On 2/18/15 10:03 AM, Peter Kristolaitis wrote: Not "industrial grade", but Raspberry Pis are pretty great for this kind of low-horsepower application. Throw 2 at each site for redundancy and you have a low-powered, physically small, cheap, dead silent, easily replaceable system for ~$150 per site. Same idea as the Soekris -- just ship out replacements instead of trying to repair -- but even cheaper.
Between having 2 (or more) at each site, plus cross-site redundancy via anycast, it would be pretty robust (and cheap enough that you could have cold-spares at each site).
On 02/18/2015 09:28 AM, Ray Van Dolson wrote: Hopefully not too far off topic for this list.

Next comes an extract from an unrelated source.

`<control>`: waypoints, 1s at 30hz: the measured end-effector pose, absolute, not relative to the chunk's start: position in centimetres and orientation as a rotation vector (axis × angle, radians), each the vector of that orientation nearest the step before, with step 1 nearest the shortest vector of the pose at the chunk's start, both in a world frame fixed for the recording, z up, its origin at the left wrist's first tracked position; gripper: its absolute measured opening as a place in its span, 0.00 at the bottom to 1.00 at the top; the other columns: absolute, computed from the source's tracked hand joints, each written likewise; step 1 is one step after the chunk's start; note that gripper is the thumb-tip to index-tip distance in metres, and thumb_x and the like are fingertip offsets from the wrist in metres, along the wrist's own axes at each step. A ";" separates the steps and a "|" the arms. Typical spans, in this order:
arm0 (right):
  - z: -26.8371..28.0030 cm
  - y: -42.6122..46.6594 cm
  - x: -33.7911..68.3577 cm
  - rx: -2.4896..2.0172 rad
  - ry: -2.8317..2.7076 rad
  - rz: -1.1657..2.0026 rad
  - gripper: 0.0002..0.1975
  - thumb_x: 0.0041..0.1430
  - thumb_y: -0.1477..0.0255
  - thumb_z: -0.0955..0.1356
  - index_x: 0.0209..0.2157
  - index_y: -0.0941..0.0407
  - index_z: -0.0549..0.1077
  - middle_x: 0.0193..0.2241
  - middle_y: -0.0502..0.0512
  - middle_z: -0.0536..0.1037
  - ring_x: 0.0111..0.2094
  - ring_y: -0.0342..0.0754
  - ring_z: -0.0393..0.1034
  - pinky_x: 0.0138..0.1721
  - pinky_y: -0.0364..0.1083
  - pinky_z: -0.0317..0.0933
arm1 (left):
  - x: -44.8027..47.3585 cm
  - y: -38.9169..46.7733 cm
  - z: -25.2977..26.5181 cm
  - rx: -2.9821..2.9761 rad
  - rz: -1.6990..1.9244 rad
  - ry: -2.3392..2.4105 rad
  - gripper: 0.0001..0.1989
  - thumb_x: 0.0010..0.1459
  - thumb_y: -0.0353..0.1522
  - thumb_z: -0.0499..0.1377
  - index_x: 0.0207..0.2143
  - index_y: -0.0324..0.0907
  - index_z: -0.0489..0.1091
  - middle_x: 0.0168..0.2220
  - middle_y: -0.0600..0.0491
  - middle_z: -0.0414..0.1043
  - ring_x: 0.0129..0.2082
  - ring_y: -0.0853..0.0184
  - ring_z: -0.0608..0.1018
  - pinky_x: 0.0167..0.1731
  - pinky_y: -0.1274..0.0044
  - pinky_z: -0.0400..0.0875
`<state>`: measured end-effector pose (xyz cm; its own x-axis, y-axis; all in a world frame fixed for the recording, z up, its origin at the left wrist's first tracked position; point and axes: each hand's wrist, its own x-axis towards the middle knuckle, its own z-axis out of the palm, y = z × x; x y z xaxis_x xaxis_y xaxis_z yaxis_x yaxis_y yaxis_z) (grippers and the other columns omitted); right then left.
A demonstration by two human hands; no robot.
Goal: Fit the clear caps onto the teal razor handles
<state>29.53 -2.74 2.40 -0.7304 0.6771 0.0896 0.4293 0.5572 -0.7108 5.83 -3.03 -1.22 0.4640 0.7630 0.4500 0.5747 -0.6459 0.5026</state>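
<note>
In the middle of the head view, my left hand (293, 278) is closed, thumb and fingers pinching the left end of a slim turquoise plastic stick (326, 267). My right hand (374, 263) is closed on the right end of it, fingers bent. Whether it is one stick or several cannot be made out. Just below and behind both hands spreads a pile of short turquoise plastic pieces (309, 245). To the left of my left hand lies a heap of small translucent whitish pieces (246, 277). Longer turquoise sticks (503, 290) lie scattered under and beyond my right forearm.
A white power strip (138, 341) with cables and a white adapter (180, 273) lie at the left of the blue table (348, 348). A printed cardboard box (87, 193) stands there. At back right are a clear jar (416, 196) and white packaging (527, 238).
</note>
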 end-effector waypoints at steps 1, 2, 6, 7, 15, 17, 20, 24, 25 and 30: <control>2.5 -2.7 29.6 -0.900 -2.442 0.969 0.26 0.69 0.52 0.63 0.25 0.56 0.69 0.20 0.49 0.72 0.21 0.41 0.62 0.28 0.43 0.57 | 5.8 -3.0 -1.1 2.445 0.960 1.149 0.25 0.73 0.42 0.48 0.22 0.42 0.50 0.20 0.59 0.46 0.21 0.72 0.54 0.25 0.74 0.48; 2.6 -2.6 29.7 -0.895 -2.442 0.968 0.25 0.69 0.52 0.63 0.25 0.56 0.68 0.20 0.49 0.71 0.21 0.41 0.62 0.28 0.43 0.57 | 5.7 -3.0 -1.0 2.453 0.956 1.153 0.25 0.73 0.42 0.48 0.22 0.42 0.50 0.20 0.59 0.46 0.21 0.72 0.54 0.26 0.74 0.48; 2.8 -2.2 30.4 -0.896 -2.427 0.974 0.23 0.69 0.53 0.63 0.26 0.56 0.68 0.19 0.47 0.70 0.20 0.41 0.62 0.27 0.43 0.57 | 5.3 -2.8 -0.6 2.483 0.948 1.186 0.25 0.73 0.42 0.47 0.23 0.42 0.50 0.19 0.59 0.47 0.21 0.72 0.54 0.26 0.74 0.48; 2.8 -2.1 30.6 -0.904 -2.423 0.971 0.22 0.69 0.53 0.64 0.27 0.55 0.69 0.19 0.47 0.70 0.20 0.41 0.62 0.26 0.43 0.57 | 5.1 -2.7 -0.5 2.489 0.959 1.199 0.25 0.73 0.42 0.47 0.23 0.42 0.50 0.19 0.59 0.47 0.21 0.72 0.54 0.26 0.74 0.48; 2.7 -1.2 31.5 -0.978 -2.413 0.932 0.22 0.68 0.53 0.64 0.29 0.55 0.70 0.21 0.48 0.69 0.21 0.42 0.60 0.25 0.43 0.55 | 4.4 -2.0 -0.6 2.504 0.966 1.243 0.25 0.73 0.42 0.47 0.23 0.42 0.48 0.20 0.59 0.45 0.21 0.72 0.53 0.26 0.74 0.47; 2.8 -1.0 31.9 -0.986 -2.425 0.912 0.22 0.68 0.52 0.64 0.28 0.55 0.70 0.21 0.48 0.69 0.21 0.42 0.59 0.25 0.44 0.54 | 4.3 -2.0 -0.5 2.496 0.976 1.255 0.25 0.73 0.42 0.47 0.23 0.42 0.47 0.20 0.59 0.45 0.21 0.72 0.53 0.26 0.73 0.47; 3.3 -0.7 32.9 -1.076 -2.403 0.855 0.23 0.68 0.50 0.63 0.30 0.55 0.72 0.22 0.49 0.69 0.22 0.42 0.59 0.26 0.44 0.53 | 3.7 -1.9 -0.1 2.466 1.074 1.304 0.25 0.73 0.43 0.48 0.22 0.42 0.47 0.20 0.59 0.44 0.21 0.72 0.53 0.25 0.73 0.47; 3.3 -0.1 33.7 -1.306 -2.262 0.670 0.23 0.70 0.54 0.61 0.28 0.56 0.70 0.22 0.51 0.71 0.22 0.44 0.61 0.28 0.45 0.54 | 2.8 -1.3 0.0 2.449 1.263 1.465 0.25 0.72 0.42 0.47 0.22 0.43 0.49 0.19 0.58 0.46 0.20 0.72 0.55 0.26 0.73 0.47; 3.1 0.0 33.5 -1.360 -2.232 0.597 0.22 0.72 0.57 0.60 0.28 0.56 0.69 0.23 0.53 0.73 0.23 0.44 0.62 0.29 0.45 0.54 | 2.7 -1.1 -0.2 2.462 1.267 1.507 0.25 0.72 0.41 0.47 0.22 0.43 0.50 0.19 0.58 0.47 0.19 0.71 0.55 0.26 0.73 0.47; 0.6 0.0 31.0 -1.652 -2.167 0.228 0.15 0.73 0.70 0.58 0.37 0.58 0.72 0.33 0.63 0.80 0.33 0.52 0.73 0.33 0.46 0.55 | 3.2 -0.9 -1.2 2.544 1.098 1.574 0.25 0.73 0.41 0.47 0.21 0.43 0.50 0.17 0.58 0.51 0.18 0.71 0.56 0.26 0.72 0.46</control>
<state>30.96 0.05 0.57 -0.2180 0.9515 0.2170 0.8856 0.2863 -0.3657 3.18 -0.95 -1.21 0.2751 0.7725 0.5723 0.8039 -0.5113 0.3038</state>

Am looking for options to deploy DNS caching resolvers at remote locations where there may only be minimal infrastructure (FW and Cisco equipment) and limited options for installing a noisier, more power hugnry servers or appliances from a vendor. Stuff like Infoblox is too expensive.
We're BIND-based and leaning to stick that way, but open to other options if they present themselves.
Am considering the Soekris net6501-50. I can dump a Linux image on there with our DNS config, indudstrial grade design, and OK performance. If the thing fails, clients will hopefully not notice due to anycast which will just hit another DNS server somewhere else on the network albeit with additional latency. We ship out a replacement device rather than mucking with trying to repair.
There's also stuff like this[1] which probably gives me more horsepower on my CPU, but maybe not as reliable.
Maybe I'm overengineering this. What do others do at smaller remote sites? Also considering putting resolvers only at "hub" locations in our MPLS network based on some latency-based radius.